Sucrolytic activities during fruit development of Lycopersicon genotypes differing in tolerance to salinity.

The different growth responses under control and moderate salinity (70 mM NaCl) in relation to the carbon partitioning and sucrose metabolism in developing tomato fruits [20 days after anthesis (DAA), start of ripening and ripe stages] were studied in the cultivated tomato Lycopersicon esculentum Mill (cv. H-324-1), in the wild relative species L. cheesmanii (ac. LA-530) (hexose-accumulators), L. chmielewskii (ac. LA-1028) (sucrose-accumulator) and in two interspecific F1 hybrids (hexose-accumulators) (F1-530: H-324-1 x A-530, F1-1028: H-324-1 x A-1028). The higher salt-tolerance of the wild species and hybrids with respect to the domestic tomatoes was also observed at the fruit level because these genotypes were less affected in the assimilation of dry weight (DW) under salinity. With the exception of the wild tomatoes, the sink strength, evaluated as the dry matter accumulation rate (mg DW day-1) and the sink activity, evaluated as a relative growth rate (mg DW mg-1 day-1), were reduced during the early fruit growing period (20 DAA-start ripening). However, a total recovery of growth was registered in the salinized hybrid fruits during the late growing period (start of ripening-ripe fruits). The early reduction in sink activity in the hybrid and domestic fruits was related to a sucrose accumulation and a decrease in the total sucrolytic activity at 20 DAA, especially the cytoplasmic sucrolytic activities sucrose synthase (EC 2.4.1.13) and neutral invertase (EC 3.2.1.26).
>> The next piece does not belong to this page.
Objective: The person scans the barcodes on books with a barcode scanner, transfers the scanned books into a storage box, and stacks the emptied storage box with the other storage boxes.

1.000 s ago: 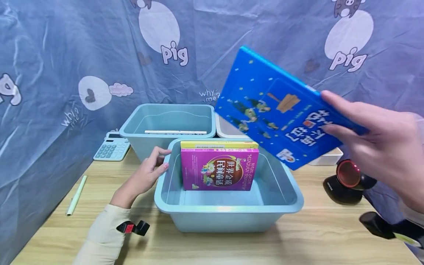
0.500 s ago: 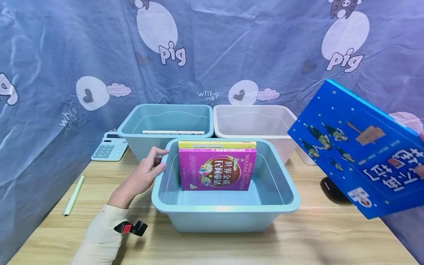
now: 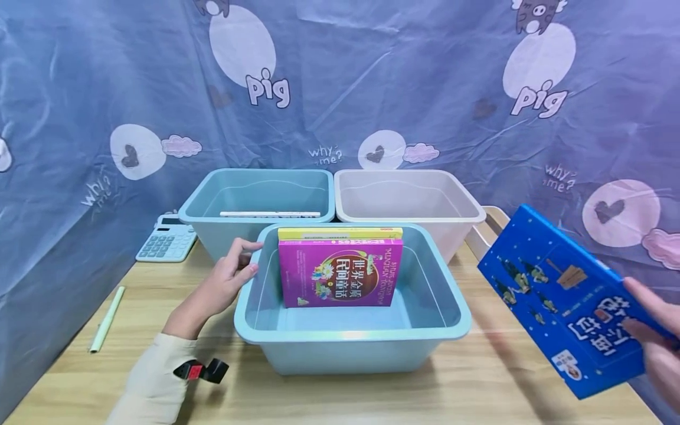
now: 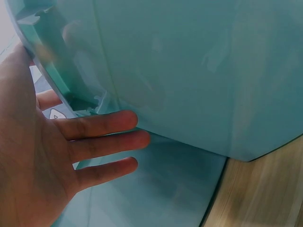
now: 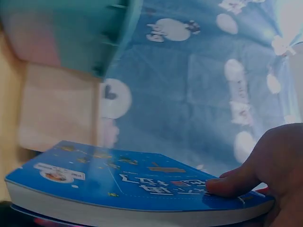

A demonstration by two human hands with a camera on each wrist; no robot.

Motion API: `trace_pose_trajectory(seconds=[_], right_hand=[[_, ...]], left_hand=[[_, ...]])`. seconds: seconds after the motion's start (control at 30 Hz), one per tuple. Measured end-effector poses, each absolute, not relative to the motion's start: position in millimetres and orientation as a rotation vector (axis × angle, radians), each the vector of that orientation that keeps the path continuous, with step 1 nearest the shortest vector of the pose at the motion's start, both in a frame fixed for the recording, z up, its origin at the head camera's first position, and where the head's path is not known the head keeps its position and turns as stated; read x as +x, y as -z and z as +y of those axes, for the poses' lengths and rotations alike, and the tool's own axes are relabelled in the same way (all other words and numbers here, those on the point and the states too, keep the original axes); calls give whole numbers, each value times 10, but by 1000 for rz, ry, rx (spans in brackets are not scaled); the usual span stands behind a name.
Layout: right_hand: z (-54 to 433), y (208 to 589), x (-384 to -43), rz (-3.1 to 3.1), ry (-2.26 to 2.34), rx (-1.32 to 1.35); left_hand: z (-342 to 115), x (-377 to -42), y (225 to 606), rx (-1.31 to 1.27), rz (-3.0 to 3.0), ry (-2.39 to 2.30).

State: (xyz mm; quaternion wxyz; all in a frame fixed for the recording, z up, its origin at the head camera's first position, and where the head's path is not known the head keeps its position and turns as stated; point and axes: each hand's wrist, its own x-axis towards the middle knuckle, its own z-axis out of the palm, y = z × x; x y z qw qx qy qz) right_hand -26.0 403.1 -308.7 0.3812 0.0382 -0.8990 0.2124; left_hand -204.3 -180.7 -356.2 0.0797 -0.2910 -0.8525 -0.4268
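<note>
In the head view, my right hand point(image 3: 656, 348) holds a blue book point(image 3: 563, 307) by its end, thumb on the cover, tilted beside the bin. The right wrist view shows the book's cover and page edges point(image 5: 142, 213) close up. My left hand point(image 3: 225, 280) touches the left rim of the front light-blue bin point(image 3: 350, 354); in the left wrist view, three straight fingers point(image 4: 109, 144) lie under the rim along the outside wall. Inside that bin, a purple book point(image 3: 334, 274) stands on edge before a yellow book point(image 3: 340, 233).
Behind stand a second blue bin point(image 3: 207, 230) with a white book edge point(image 3: 270, 214) in it and a pale pink bin point(image 3: 451, 224). A small white box point(image 3: 478, 242) is at right. A calculator point(image 3: 167, 239) and a green pen point(image 3: 108, 319) lie at left.
My right hand has carried the blue book away from over the bin's right side, first to the right and then lower. The left hand stays at the rim. The view has shifted slightly.
</note>
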Motion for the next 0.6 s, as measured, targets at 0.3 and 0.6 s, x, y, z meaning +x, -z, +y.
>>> trace_pose_trajectory(seconds=[0.3, 0.6], right_hand=[[3635, 3231, -408, -2276, -433, -115], [3691, 3363, -545, -2388, -263, -203]], left_hand=[[-1851, -2017, 3539, -870, -2565, 1266], [-1836, -2060, 3578, -873, -2562, 1246]])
The further recovery in sink strength of the hybrid fruits was related to the maintenance of the insoluble acid invertase (EC 3.2.1.25) and the induction of the cytoplasmic sucrolytic activities, namely at the start of ripening stage, demonstrating the existence of an inverse relationship between these activities, which suggests a regulatory mechanism in order to maintain the sink capacity. The roles of different enzymes in the control of assimilate import under salinity in relation to the sucrose transport and possible regulatory mechanisms are discussed.